[TO DO] One range is to be output from the listing below, exactly as written: the line with "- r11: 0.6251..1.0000" to the line with "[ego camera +", both kept.
Start of EXTRACTED RECORDS
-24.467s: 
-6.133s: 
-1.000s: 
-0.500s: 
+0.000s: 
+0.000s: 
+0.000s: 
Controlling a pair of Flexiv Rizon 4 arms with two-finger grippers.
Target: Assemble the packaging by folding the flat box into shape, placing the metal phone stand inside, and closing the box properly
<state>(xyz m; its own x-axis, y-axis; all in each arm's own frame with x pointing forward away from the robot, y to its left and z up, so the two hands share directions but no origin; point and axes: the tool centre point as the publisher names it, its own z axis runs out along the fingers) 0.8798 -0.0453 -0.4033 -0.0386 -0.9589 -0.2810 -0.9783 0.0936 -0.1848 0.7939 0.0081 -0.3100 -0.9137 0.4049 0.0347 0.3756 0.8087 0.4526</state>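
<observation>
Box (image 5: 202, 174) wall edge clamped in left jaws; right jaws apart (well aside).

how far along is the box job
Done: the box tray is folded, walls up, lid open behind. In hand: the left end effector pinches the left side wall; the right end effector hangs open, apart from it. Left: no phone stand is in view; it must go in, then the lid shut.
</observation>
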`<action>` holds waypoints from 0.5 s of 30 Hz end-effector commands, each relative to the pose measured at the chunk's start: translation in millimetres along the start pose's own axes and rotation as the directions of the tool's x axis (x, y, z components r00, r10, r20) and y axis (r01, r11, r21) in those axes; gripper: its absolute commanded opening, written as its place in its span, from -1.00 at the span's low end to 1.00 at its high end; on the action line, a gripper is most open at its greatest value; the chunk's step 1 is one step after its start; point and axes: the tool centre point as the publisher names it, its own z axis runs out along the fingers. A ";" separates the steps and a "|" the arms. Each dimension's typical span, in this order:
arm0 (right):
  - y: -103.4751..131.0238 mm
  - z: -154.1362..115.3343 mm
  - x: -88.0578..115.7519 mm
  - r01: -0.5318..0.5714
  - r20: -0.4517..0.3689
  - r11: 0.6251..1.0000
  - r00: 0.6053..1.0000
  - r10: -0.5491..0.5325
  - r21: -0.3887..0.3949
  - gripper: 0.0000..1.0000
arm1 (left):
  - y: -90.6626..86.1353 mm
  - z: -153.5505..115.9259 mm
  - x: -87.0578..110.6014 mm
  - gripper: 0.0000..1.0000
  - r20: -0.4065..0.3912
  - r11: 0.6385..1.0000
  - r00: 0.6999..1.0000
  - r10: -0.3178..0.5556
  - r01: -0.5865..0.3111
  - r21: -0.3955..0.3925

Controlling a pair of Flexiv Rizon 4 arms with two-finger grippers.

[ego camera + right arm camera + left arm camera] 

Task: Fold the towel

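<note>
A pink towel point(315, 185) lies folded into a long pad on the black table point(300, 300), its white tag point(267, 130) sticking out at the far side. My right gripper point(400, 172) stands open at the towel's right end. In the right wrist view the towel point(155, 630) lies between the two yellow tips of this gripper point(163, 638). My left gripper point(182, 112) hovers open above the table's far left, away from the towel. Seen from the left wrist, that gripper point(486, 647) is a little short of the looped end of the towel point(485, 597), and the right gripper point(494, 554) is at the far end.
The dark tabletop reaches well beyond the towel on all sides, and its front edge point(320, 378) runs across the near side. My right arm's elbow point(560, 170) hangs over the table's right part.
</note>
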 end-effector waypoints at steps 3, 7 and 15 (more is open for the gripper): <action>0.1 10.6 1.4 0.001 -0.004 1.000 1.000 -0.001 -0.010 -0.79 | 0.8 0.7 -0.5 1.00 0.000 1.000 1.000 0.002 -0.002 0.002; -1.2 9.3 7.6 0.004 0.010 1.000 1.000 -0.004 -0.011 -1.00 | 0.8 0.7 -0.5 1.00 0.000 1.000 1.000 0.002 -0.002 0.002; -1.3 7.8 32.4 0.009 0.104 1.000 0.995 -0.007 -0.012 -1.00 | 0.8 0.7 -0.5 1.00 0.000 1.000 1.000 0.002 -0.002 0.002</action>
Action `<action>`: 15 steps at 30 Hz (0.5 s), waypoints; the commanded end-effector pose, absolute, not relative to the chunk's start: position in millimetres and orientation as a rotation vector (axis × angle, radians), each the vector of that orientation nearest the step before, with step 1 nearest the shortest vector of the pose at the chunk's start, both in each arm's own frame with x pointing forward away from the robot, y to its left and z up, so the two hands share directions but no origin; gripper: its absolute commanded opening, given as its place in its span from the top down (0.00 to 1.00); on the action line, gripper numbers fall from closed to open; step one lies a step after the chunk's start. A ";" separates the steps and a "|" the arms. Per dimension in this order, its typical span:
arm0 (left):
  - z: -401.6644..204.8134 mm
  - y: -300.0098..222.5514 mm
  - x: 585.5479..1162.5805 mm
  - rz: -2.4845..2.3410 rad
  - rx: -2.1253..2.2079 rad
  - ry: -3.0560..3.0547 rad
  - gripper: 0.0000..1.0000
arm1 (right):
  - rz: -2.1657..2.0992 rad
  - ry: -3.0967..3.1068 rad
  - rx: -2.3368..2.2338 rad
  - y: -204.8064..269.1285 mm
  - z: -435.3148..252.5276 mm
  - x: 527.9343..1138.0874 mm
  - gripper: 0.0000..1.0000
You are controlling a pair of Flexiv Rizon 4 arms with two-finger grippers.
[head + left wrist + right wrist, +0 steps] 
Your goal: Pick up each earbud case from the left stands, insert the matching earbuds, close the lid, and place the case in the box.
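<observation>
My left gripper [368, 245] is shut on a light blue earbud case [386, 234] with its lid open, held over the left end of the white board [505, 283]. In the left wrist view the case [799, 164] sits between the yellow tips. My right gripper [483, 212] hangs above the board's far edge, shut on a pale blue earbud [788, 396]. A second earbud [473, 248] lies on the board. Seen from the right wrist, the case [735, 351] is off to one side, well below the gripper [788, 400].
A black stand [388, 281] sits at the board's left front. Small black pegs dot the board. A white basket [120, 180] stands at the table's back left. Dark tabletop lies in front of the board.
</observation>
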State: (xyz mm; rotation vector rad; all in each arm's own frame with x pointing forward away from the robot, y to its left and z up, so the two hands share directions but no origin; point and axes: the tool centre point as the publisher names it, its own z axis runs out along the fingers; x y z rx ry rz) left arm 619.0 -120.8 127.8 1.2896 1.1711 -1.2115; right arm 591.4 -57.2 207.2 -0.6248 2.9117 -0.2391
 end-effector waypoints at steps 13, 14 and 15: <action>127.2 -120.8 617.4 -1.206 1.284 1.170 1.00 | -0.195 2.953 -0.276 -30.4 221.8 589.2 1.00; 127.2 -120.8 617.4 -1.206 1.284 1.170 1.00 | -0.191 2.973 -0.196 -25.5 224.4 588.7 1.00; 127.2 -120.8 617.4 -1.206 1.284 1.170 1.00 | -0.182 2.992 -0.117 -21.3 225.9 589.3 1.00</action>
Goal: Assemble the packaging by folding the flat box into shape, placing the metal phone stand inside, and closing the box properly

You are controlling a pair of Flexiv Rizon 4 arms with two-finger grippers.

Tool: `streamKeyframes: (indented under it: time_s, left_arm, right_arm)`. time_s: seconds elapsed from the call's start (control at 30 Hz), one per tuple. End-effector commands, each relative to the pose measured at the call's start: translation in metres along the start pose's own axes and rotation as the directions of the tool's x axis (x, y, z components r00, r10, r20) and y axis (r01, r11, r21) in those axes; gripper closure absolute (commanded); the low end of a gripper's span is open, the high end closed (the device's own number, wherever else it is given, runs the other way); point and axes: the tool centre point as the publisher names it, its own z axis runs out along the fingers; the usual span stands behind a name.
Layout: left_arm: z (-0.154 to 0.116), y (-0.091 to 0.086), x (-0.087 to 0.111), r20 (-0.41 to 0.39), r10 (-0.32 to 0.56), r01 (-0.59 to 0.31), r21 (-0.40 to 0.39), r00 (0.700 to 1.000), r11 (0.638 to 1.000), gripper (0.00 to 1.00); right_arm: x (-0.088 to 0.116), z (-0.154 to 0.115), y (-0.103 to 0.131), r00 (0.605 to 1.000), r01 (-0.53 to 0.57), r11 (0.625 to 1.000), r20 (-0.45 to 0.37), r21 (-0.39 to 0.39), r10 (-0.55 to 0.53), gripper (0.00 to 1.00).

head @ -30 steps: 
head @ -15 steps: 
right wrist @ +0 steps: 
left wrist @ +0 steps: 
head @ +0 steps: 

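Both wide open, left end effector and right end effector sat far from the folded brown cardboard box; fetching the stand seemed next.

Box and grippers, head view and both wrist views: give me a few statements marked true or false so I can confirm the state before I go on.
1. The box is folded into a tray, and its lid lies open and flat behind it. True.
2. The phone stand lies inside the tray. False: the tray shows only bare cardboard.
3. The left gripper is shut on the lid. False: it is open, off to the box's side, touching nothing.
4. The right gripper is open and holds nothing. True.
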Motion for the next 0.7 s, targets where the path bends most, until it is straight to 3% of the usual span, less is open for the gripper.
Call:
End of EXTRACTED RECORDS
[RESULT]
  - r11: 0.6251..1.0000
  - r00: 0.6053..1.0000
  - r10: -0.5491..0.5325
  - r21: -0.3887..0.3949
  - gripper: 0.0000..1.0000
arm1 (left):
  - y: -90.6626..86.1353 mm
  - z: -153.5505..115.9259 mm
  - x: -87.0578..110.6014 mm
  - gripper: 0.0000..1.0000
  - r20: -0.4065..0.3912
  - r11: 0.6385..1.0000
  - r00: 0.6999..1.0000
  - r10: -0.3178..0.5556
  - r01: -0.5865..0.3111
  - r21: -0.3955..0.3925

Controlling a pair of Flexiv Rizon 4 arms with two-finger grippers.

[ego camera + right arm camera + left arm camera] 

No more output will be produced.